Era uma lua tão redonda e tão luminosa que as lanternas elétricas ficaram dentro dos cestos. Em fila indiana, pela picada, carrega-se a parafernália até à pedra. A lua imensa, teatral, doura as nossas costas. Aqui circunscreveremos esta noite de nossa vida; entre o mar e o luar, sobre a superfície de uma rocha, não conhecemos mais ninguém, não sofremos o compromisso de um passado, não nos afligimos na ansiedade do futuro. O momento, espaçoso e vivo, é a nossa única verdade.

Preparam-se as caniçadas, espetam-se os camarões, bebe-se um trago para dar combate ao vento frio.

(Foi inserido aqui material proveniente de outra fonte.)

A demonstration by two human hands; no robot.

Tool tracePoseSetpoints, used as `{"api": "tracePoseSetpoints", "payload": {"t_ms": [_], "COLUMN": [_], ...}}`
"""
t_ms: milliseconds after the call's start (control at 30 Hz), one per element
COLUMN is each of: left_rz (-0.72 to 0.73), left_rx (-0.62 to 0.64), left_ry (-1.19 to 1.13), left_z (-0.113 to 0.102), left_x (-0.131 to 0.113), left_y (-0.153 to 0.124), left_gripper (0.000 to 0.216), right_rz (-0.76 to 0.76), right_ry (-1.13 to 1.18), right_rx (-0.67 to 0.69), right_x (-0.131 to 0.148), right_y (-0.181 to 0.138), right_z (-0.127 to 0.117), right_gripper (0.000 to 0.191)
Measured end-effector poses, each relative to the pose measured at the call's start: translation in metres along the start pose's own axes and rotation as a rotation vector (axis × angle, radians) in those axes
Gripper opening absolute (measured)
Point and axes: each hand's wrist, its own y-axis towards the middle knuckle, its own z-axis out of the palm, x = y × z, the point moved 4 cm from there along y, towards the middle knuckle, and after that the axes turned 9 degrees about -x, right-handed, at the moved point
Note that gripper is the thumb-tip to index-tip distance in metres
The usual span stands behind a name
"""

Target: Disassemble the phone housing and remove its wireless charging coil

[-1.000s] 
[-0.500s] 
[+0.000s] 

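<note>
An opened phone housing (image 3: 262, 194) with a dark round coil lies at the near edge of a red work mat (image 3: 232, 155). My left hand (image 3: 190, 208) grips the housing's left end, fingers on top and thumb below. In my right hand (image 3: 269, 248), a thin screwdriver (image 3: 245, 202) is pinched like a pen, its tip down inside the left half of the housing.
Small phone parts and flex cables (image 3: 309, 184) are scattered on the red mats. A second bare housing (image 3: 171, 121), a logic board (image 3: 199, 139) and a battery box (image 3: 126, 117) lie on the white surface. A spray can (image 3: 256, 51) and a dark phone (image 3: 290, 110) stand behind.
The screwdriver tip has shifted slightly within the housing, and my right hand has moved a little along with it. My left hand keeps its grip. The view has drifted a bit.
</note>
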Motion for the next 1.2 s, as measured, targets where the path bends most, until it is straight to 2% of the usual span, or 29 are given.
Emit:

A rampa da pedra se movimenta. Um sobe, outro desce, um se abaixa, outro se estende na rocha e dorme. Quem visse as silhuetas em movimento neste palco enluarado, e não soubesse que gestos fazem, com que sentido, o que pretendem, o que buscam, talvez se convencesse do nosso absurdo. Ou mesmo, se fosse um triste filósofo, de que tudo é um absurdo. No entanto, existe aqui mais ordem e mais finalidade do que nos gestos em que nos consumimos na rua e no trabalho.

O lance do molinete, do limite extremo da rocha, tem a beleza de um apelo. Corporifica-se neste momento a sensação de fuga, inicia-se o diálogo entre o homem determinado e a surpresa do mar. Apaga-se a consciência do supérfluo, o corpo e seus instintos remotos de caça se avivam em uma tensão que espreita, deseja e confia. Não há contas a pagar, não há amor, não há morte. Através de uma linha, o homem, desmemoriado, aguarda uma revelação da natureza, única recompensa de existir e sofrer. Só a natureza, só o milagre físico mitiga as grandes sedes do espírito. Ferrar o peixe, pôr em prova a nossa habilidade contra o seu instinto, retirá-lo de seu mistério, reduzi-lo ao nosso mundo, não é tão diferente de plantar a semente no jardim, regá-la, ver o arbusto crescer e dar flores. Destruímos em um gesto, criamos no outro, é verdade. Mas o importante é a identificação do esforço humano com as energias terrestres. Só esses gestos — como também o do amor — nos dão um sentimento, vago embora, de uma resposta, palpável, corpórea, às insinuações, às promessas, às grandes ânsias da vida espiritual.

Falo demais, o que é inconveniente em pescarias. Mas de que nos vale o texto do mundo se não nos desperta um comentário?

Por alguns momentos, que os pêndulos não medem, dormimos sobre a pedra, enrolados na lona. Para despertar com o frêmito do dia que nasce. Os peixes mortos me olham com seus olhos de conta. Caniço em punho, estou de novo no meu posto, debruçado sobre um mar azul como nos mapas da infância. E nessa atitude, de espera e de combate, permanecerei, com os olhos vermelhos de fadiga, com a minha solidão e a minha confiança na terra, minha ternura e minha fome, até que um anzol irresistível se prenda à minha carne e me retire do jogo.